EXERCISE GOAL: Could every line of the data be copied out once more, exactly?

PROVIDED DATA:
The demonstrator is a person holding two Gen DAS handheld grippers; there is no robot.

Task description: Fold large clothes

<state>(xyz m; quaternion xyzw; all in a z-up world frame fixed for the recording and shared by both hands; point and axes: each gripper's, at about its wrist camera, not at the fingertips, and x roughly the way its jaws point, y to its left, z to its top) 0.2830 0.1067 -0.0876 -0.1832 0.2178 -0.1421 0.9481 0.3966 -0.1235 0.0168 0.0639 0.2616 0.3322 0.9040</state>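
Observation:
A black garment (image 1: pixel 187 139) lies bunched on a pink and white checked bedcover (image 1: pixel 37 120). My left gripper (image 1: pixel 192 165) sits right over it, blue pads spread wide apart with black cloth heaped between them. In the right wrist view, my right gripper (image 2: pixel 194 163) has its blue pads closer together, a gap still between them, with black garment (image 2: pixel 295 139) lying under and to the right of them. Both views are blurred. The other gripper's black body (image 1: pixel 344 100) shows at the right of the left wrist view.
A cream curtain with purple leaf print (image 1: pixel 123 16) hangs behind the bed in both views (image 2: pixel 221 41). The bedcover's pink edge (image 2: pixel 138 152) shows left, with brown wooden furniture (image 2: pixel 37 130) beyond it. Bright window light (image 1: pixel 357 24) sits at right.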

RESULT BELOW:
The demonstrator is a person holding two Gen DAS handheld grippers; there is no robot.

Task description: Fold large clothes

<state>(xyz m; quaternion xyzw; all in a z-up world frame fixed for the recording and shared by both hands; point and axes: each gripper's, at about its wrist camera, not at the fingertips, and x roughly the way its jaws point, y to its left, z to its top) 0.2830 0.1067 -0.0876 -0.1832 0.2178 -0.1421 0.9481 0.3966 -0.1235 0.0168 0.0639 0.2616 0.3322 0.9040</state>
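Observation:
A black garment (image 1: pixel 187 139) lies bunched on a pink and white checked bedcover (image 1: pixel 37 120). My left gripper (image 1: pixel 192 165) sits right over it, blue pads spread wide apart with black cloth heaped between them. In the right wrist view, my right gripper (image 2: pixel 194 163) has its blue pads closer together, a gap still between them, with black garment (image 2: pixel 295 139) lying under and to the right of them. Both views are blurred. The other gripper's black body (image 1: pixel 344 100) shows at the right of the left wrist view.
A cream curtain with purple leaf print (image 1: pixel 123 16) hangs behind the bed in both views (image 2: pixel 221 41). The bedcover's pink edge (image 2: pixel 138 152) shows left, with brown wooden furniture (image 2: pixel 37 130) beyond it. Bright window light (image 1: pixel 357 24) sits at right.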

The requested output is now complete.